(By Bright B. Simons)
“There are five key approaches and challenges that I think characterize African enterprise IT today. And while almost all the examples I cite are from West Africa, many of these ideas and innovations are well suited for emerging markets around the world. The rich fertility of ideas in even one corner of Africa show that the undercurrents beneath the veneer of calm in the enterprise IT space are fierce, and a whole range of industries could be disrupted when the emerging-market boom comes.“
Anyone following developments in the African IT space from afar can be forgiven for thinking that it’s all about the consumer, and that applications and services for business lag far behind. That’s understandable — the growth of the consumer mobile market in Africa has been spectacular.
I have held the view for a while, though, that it is mobile enterprise applications, especially when adopted widely by small and medium-sized enterprises (SMEs), that will set off the real IT boom in Africa. Recent tours in several countries have only strengthened this conviction, and made clearer to me how the coming African enterprise IT boom will differ from what has been seen in the West.
There are five key approaches and challenges that I think characterize African enterprise IT today. And while almost all the examples I cite are from West Africa, many of these ideas and innovations are well suited for emerging markets around the world. The rich fertility of ideas in even one corner of Africa show that the undercurrents beneath the veneer of calm in the enterprise IT space are fierce, and a whole range of industries could be disrupted when the emerging-market boom comes. Here we go:
1. Enterprise IT with an ‘Infrastructure Patch’

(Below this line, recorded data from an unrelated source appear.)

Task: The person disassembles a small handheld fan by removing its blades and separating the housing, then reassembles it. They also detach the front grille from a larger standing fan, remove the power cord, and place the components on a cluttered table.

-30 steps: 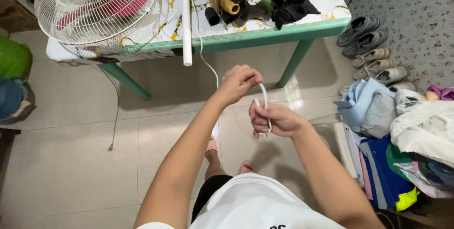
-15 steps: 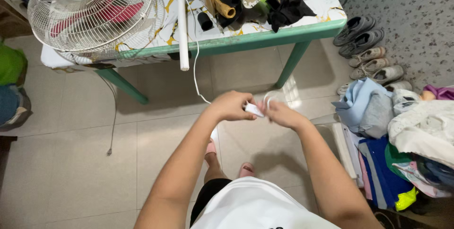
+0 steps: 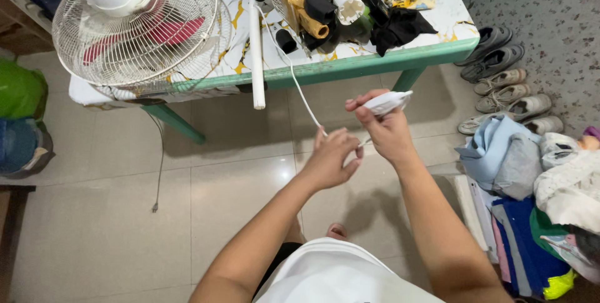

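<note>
My right hand (image 3: pixel 384 131) grips a small white plug-like block (image 3: pixel 389 101) at the end of a thin white cable (image 3: pixel 299 87). The cable runs up from my hands to the cluttered table (image 3: pixel 375 65). My left hand (image 3: pixel 332 158) pinches the cable just below and left of the block, fingers closed on it. Both hands are held close together over the tiled floor, in front of the table's green edge.
A white cage fan (image 3: pixel 134 25) lies on the table's left end, beside a white tube (image 3: pixel 256 53), dark clothes and small items. Several shoes (image 3: pixel 500 81) line the right wall. A heap of clothes (image 3: pixel 537 178) sits at right; green and blue bags (image 3: pixel 22 121) at left.
My hands have come together and risen toward the table. The loop of cable held a second ago is gone; my right hand now holds the white block up, my left pinches the cable.
</note>
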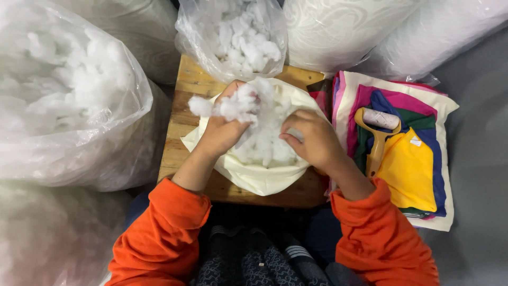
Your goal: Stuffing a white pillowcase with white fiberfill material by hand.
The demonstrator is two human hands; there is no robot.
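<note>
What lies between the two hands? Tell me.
In the head view, white stuffing heaped in the open cream fabric cover lies between the left hand, which grips a tuft, and the right hand.

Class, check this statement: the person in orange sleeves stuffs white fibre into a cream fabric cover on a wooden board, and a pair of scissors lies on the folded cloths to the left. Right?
Not quite: the head view shows the scissors on the folded cloths to the right, not left. The rest holds.

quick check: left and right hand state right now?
Left hand: closed on a clump of white fibre stuffing.
Right hand: fingers curled, gripping the edge of the cream fabric cover.
</note>
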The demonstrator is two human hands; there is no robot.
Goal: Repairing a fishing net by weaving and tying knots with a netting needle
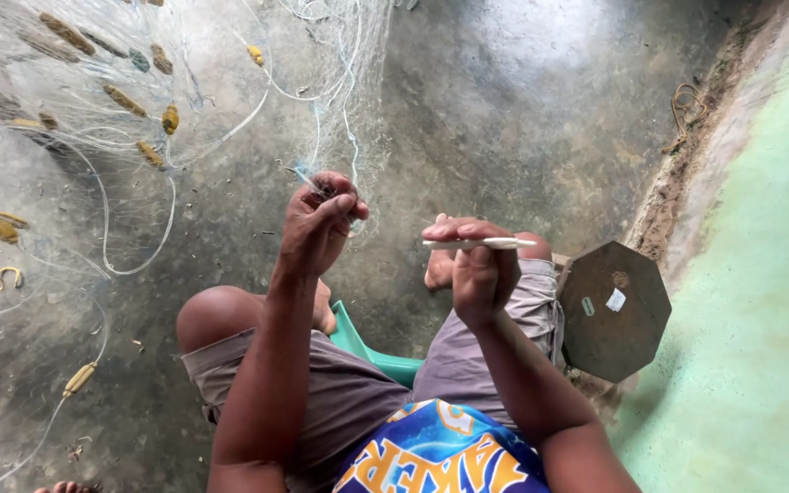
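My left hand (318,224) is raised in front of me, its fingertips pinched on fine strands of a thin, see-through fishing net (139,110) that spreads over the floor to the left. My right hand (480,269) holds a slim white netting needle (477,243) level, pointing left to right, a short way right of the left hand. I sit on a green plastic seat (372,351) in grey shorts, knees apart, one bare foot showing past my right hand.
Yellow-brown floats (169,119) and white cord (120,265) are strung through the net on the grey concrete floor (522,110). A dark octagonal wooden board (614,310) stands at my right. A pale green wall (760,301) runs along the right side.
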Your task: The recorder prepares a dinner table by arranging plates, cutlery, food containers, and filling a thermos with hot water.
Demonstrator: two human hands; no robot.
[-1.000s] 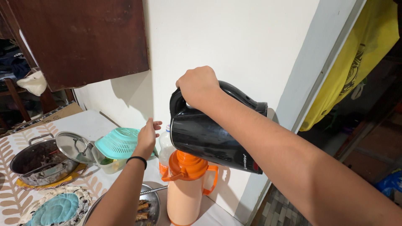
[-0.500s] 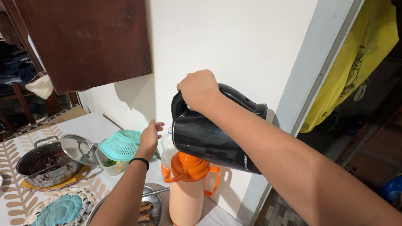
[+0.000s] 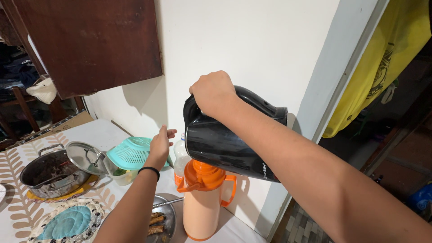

In emerging markets, infrastructure is always an issue. Roads are often impassable, electricity is unreliable, fixed-line communications nonexistent. The savviest designers of IT services in Africa are often those who actually incorporate an “infrastructure patch” in the application itself. You can almost think of it as: “infrastructure inside.”
Take Herman Chinery-Hesse’s Hei Julor. It is a personal-security/anti-burglary/neighborhood-watch service in a box. It is also an enterprise application sold to private security companies and radio stations in Ghana, and soon elsewhere. Thus, the service has a consumer front-end and an enterprise back-end (a common architectural approach in emerging markets nowadays, and a subject to which we shall return).
The consumer grabs a starter kit from the local gas station or other shop, and “plugs in” by registering the location of his house (geospatial coordinates may be uploaded), “graphing” trusted neighbors (by, among other things, providing their mobile phone details), and setting some keywords. One of a number of participating private security companies is matched to the new user.
When a user is under attack from robbers or burglars, he just needs to hit the “panic button,” which is as simple as flashing a short mobile number or sending an SMS or pressing a knob on an app. Automated voice calls go to neighbors, the local radio station is activated to send announcements, and the private security company ‘zoned’ to the user send around a response team. The police are also alerted, for what it’s worth.
From the point of view of the companies involved — the radio station and private security company — Hei Julor is a tool they have integrated into their enterprise platform for allocating spare resources and airtime. For everybody, it is seen as offering a framework in which the lack of a credible police emergency system encourages different actors to consider wholly new ways of interconnecting. The creative binding together of radio stations, private security operations (usually available only to the very wealthy), and neighborly values achieves what only massive infrastructure build-out in terms of police stations, communication lines, response vehicles, and training facilities could enable in another context.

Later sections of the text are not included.